> Items listed in a dataset:

[Start of Attachment]

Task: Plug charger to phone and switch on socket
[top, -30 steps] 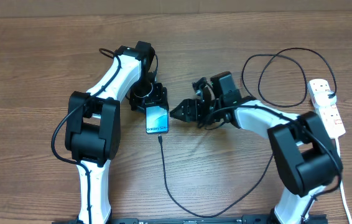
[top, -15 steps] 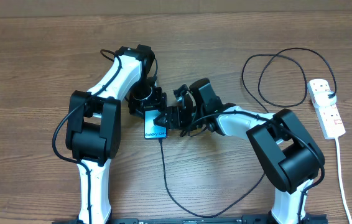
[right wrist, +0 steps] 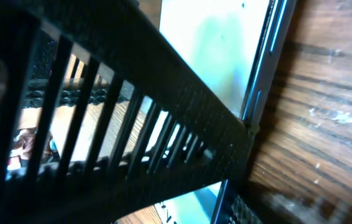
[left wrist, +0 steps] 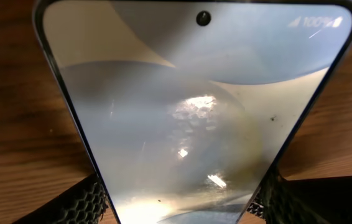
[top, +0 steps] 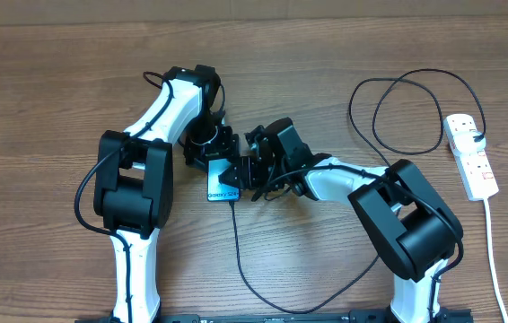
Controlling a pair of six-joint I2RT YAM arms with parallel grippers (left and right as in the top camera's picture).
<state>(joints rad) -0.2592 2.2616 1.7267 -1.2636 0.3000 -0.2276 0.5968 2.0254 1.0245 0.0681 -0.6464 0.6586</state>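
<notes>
Teal screen, the phone (top: 222,188): it lies on the wooden table (top: 48,81) between my two arms. From overhead only its lower end with the lettering shows; the rest sits under my two pincers.
Grip of my left pincer (top: 215,160): clamped on the phone. My left wrist camera shows a meshed pad (left wrist: 88,202) against each long edge, the glass filling the gap.
Grip of my right pincer (top: 240,172): I cannot tell. Overhead it covers the phone's right side. Its own camera shows one ribbed finger (right wrist: 132,99) slanting across the screen with its end at the dark edge, the other finger a mere sliver at the bottom.
Black cable, the charger (top: 236,242): its tip lies right at the phone's lower end; whether it is seated in the port is too small to tell. It runs toward my bases, is lost behind my right arm, then shows as loops near the socket.
White strip, the socket (top: 471,160): far right, well apart from the phone. Its red switches are too small to read, and its white cord leaves the frame at the bottom.
Only overhead: cable, socket, both arms.
Only left wrist: camera hole, small status marks, glare and smudges on the glass.
Only right wrist: the phone's dark side rail against wood grain, very close and blurred.
</notes>
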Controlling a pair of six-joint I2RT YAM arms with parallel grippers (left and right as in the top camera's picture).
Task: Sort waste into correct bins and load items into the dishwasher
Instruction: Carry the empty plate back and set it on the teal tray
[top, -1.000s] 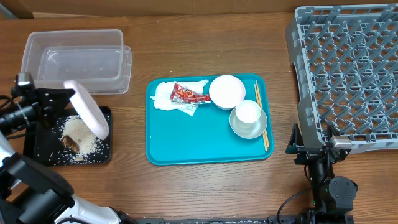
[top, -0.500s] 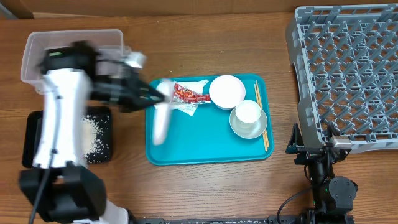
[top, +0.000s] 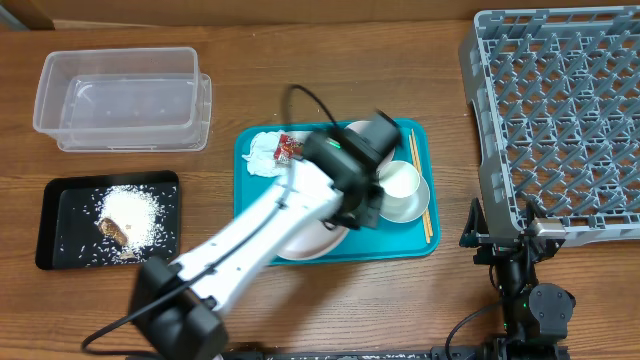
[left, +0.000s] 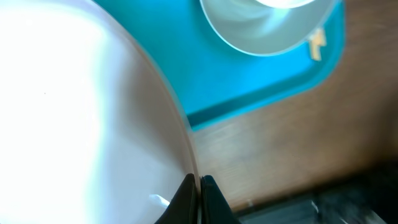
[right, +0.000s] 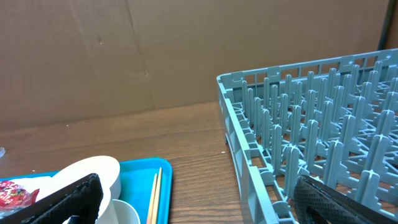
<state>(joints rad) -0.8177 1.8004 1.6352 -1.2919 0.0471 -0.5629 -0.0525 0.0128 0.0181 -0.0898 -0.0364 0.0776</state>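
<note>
White plate (left: 81, 112) is pinched at its rim by the left end effector (left: 199, 186) over teal tray (left: 249, 81).

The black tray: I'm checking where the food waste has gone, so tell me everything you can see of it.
The black tray shows only in the overhead view. It lies flat on the left side of the wooden table, close to the clear plastic tub but apart from it. It is shallow and rectangular with rounded corners, and looks like dark plastic. Inside are a heap of white rice, a brown food scrap at the heap's edge, and scattered loose grains. No tool touches it.
</note>
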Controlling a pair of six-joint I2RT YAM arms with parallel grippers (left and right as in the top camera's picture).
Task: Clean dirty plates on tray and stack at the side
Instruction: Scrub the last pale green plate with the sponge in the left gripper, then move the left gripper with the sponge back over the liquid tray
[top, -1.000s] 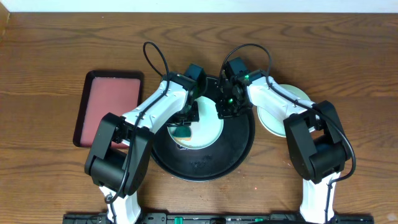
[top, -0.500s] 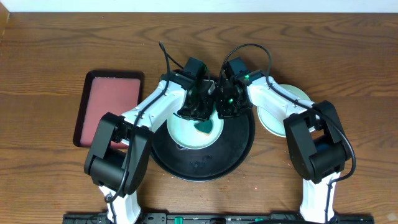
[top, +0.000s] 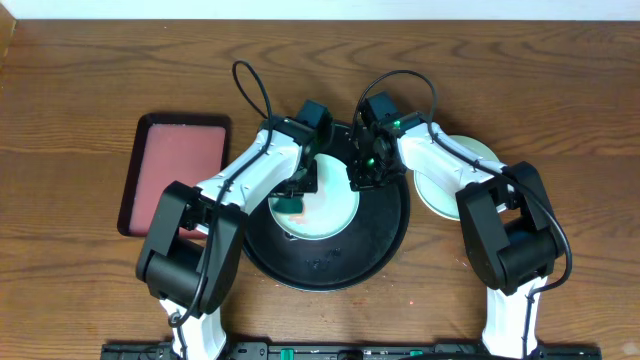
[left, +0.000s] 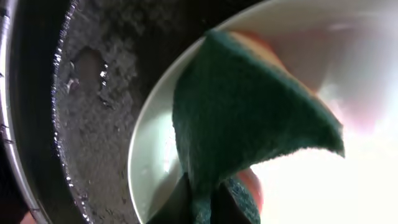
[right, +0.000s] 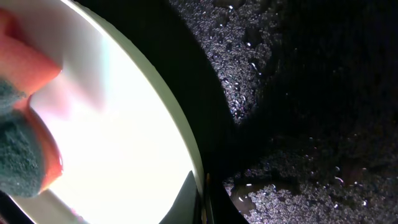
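Sponge clamped in my left gripper, pressed on mint plate; right gripper pinches its rim over black tray.

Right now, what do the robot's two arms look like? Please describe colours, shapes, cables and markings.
The left arm and the right arm look alike: rounded white shells on the links, bulky black joint housings, and a thin black cable looping above each wrist. The wrist heads are black with teal-green parts; a green light glows on the right one. No lettering is readable.
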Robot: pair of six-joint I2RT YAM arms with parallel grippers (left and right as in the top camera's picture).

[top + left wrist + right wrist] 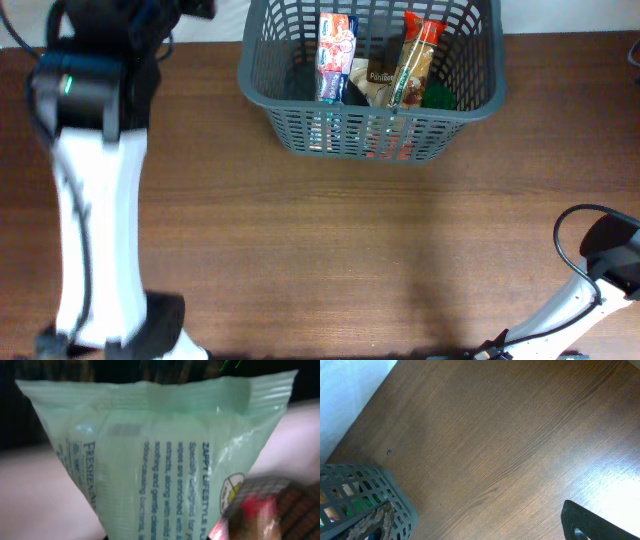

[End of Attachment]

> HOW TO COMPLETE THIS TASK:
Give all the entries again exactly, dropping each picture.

> EXPECTED ANSWER:
Task: Plug charger to phone and switch on socket
[top, -30 steps] 
[top, -15 steps] 
[right wrist, +0 steps] 
[left wrist, +0 steps] 
[top, +0 steps] 
Controlling a pair of six-joint I2RT YAM arms with parallel grippers (left and right as in the top camera's picture).
<state>(joints rad) -0.2592 2.2616 1.7267 -1.2636 0.3000 -0.2276 0.5968 2.0254 1.0245 0.0681 -0.6464 0.6586</state>
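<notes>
Teal screen, the phone (top: 222,188): it lies on the wooden table (top: 48,81) between my two arms. From overhead only its lower end with the lettering shows; the rest sits under my two pincers.
Grip of my left pincer (top: 215,160): clamped on the phone. My left wrist camera shows a meshed pad (left wrist: 88,202) against each long edge, the glass filling the gap.
Grip of my right pincer (top: 240,172): I cannot tell. Overhead it covers the phone's right side. Its own camera shows one ribbed finger (right wrist: 132,99) slanting across the screen with its end at the dark edge, the other finger a mere sliver at the bottom.
Black cable, the charger (top: 236,242): its tip lies right at the phone's lower end; whether it is seated in the port is too small to tell. It runs toward my bases, is lost behind my right arm, then shows as loops near the socket.
White strip, the socket (top: 471,160): far right, well apart from the phone. Its red switches are too small to read, and its white cord leaves the frame at the bottom.
Only overhead: cable, socket, both arms.
Only left wrist: camera hole, small status marks, glare and smudges on the glass.
Only right wrist: the phone's dark side rail against wood grain, very close and blurred.
</notes>
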Controlling a pair of six-joint I2RT YAM arms with parallel grippers (left and right as in the top camera's picture).
Task: Sort waste into correct bins and load items into the dishwasher
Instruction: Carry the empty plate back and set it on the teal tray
[top, -1.000s] 
[top, -0.500s] 
[top, +0.000s] 
[left, +0.000s] 
[right, +0.000s] 
<state>(joints rad) -0.8177 1.8004 1.6352 -1.2919 0.0471 -0.5629 -0.0525 0.0128 0.0181 -0.0898 -0.0364 0.0776</state>
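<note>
White plate (left: 81, 112) is pinched at its rim by the left end effector (left: 199, 186) over teal tray (left: 249, 81).

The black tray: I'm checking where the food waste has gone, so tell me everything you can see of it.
The black tray shows only in the overhead view. It lies flat on the left side of the wooden table, close to the clear plastic tub but apart from it. It is shallow and rectangular with rounded corners, and looks like dark plastic. Inside are a heap of white rice, a brown food scrap at the heap's edge, and scattered loose grains. No tool touches it.
</note>
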Controlling a pair of six-joint I2RT YAM arms with parallel grippers (left and right as in the top camera's picture).
Task: Clean dirty plates on tray and stack at the side
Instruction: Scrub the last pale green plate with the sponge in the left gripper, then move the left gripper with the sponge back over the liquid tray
[top, -1.000s] 
[top, -0.500s] 
[top, +0.000s] 
[left, +0.000s] 
[right, +0.000s] 
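Sponge clamped in my left gripper, pressed on mint plate; right gripper pinches its rim over black tray.

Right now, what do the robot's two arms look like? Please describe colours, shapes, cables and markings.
The left arm and the right arm look alike: rounded white shells on the links, bulky black joint housings, and a thin black cable looping above each wrist. The wrist heads are black with teal-green parts; a green light glows on the right one. No lettering is readable.
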Robot: pair of six-joint I2RT YAM arms with parallel grippers (left and right as in the top camera's picture).

[top + left wrist + right wrist] 

There is nothing else to this exercise.